- The Washington Times - Tuesday, February 5, 2019

President Trump on Tuesday night stood firmly by his decision to pull U.S. troops from Syria, telling the American people that he vowed to be a different kind of commander in chief and is following through on that promise.

In his State of the Union address, Mr. Trump defended his policy of bringing American forces home from the Middle East, where they’ve been at war for nearly two decades.

“Our brave troops have now been fighting in the Middle East for almost 19 years. In Afghanistan and Iraq, nearly 7,000 American heroes have given their lives,” the president said. “More than 52,000 Americans have been badly wounded. We have spent more than $7 trillion in fighting wars in the Middle East.”

“As a candidate for president, I loudly pledged a new approach. Great nations do not fight endless wars,” he continued.

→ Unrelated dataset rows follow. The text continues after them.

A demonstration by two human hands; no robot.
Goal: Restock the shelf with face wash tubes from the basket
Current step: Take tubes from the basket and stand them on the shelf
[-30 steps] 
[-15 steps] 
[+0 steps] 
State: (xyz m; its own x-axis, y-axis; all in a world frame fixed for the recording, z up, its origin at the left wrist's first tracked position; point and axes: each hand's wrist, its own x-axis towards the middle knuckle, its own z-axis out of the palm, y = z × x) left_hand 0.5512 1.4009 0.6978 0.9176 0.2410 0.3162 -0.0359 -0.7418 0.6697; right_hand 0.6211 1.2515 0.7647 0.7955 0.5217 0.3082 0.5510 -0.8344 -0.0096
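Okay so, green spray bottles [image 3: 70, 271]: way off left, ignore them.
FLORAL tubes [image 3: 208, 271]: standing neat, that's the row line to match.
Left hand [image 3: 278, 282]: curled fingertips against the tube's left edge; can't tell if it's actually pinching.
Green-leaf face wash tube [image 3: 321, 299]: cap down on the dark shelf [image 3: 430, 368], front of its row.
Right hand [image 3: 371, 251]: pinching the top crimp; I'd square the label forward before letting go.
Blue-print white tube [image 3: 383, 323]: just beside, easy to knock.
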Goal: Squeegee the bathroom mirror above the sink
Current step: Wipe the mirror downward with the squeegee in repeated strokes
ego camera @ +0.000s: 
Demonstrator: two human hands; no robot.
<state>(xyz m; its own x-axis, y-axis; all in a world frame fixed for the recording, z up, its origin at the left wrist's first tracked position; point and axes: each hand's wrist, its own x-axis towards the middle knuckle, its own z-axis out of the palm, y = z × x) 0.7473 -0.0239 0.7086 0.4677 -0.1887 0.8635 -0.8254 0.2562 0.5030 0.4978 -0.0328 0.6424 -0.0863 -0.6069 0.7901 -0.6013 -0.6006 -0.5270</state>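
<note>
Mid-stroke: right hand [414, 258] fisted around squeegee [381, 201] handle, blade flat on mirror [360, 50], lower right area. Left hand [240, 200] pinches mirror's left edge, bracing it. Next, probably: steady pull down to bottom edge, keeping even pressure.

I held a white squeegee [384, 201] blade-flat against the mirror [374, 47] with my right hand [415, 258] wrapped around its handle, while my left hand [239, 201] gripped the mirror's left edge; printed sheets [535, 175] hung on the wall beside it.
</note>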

Late last year, Mr. Trump abruptly announced that the U.S. would pull all of its 2,000 troops from Syria, where American forces had been aiding in the fight against the Islamic State. The move, coupled with a reported decision to cut in half the number of U.S. forces in Afghanistan, sparked a major bipartisan backlash on Capitol Hill and led directly to the resignation of then-Defense Secretary James Mattis, who had privately lobbied Mr. Trump to change his mind.

The president argued that the American military had accomplished its mission in Syria, and that the Islamic State — also known as ISIS — had been defeated.

He made that case again on Tuesday evening.

“When I took office, ISIS controlled more than 20,000 square miles in Iraq and Syria. Just two years ago. Today, we have liberated virtually all of that territory from the grip of these bloodthirsty monsters,” he said. “Now, as we work with our allies to destroy the remnants of ISIS, it is time to give our brave warriors in Syria a warm welcome home.”

Despite the president’s position, top military officials in recent days have said that the terrorist group is far from defeated. ISIS is estimated to still have thousands of fighters. Leaders at the Pentagon have warned that the organization is morphing into a more covert group that is likely to focus on plotting terrorist strikes around the world.